Discussion in 'General Parenting' started by Big Bad Kitty, Sep 26, 2007.

  1. Big Bad Kitty

    Big Bad Kitty lolcat

    I took your posts and started a new one with a new title so it would not get lost in the shuffle:


    OK, all you experts . . . calling on you for help.

    I'm new here. We have a 7 year old, adopted son, beautiful child, does BEAUTIFULLY in school, teachers love him, don't see ADHD (he's been medicated for 2.5 years). He is definitely ODD (I diagnosed). We are seeing a therapist but just beginning. I'm SO FRUSTRATED with not knowing what's going on with my child.
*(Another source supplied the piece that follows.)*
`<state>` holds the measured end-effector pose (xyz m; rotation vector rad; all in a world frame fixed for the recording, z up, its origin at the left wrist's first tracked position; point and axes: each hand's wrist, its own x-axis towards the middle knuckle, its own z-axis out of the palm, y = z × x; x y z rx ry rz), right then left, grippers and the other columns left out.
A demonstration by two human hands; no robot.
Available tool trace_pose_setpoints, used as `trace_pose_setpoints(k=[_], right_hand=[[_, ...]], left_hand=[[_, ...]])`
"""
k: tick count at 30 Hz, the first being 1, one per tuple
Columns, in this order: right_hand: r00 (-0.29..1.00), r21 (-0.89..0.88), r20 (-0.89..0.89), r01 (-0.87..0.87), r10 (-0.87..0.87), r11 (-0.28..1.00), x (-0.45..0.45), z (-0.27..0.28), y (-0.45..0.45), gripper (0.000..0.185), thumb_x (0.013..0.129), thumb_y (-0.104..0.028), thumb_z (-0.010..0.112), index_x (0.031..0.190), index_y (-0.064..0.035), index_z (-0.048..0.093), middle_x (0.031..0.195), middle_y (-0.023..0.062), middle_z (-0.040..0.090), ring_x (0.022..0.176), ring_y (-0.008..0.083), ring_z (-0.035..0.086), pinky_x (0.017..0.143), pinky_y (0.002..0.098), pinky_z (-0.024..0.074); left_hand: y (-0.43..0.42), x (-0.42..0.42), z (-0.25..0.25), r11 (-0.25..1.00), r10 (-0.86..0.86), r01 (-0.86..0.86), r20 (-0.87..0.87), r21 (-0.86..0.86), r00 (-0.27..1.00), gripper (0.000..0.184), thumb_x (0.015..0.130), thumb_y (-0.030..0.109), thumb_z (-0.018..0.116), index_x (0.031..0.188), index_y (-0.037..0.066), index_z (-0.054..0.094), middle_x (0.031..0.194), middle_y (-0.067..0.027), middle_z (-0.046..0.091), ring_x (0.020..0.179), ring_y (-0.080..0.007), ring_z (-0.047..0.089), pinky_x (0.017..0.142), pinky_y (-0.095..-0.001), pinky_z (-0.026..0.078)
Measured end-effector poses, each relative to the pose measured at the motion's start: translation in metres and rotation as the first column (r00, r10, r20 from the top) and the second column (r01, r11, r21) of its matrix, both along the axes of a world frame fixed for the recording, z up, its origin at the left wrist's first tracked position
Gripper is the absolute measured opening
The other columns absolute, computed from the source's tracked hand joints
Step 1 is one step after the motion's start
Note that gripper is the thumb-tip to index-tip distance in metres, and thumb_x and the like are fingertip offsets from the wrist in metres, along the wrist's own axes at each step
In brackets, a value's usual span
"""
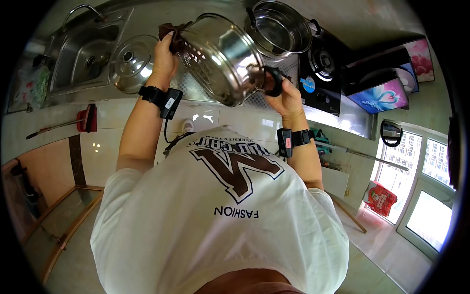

Is it NORMAL for an ODD child to do so well in school and not at home? I realize that he has "maintained" to the best of his ability at school and loses it when he walks in the door. And I know enough about adoption issues to have considered Reactive Attachment Disorder (RAD) or some form of attachment, but he has been with us since he was 6 weeks old and we do not (and neither do friends/family) see anything that would look like Reactive Attachment Disorder (RAD). He's bright, has a genetic history of a birthfather with likely some kind of conduct disorder. Can anyone help me to explain my child? Am I right that there is no "cure" for ODD? Can you suggest something that may help me to parent him? I did buy the Love and Logic book and am now just getting into it. Some of the suggestions, I don't necessarily agree with for a 7 year old, and particularly this child, but do fully agree with allowing children to experience their own natural consequences. By the way, he is currently medicated with 10 mg. of Adderall XR.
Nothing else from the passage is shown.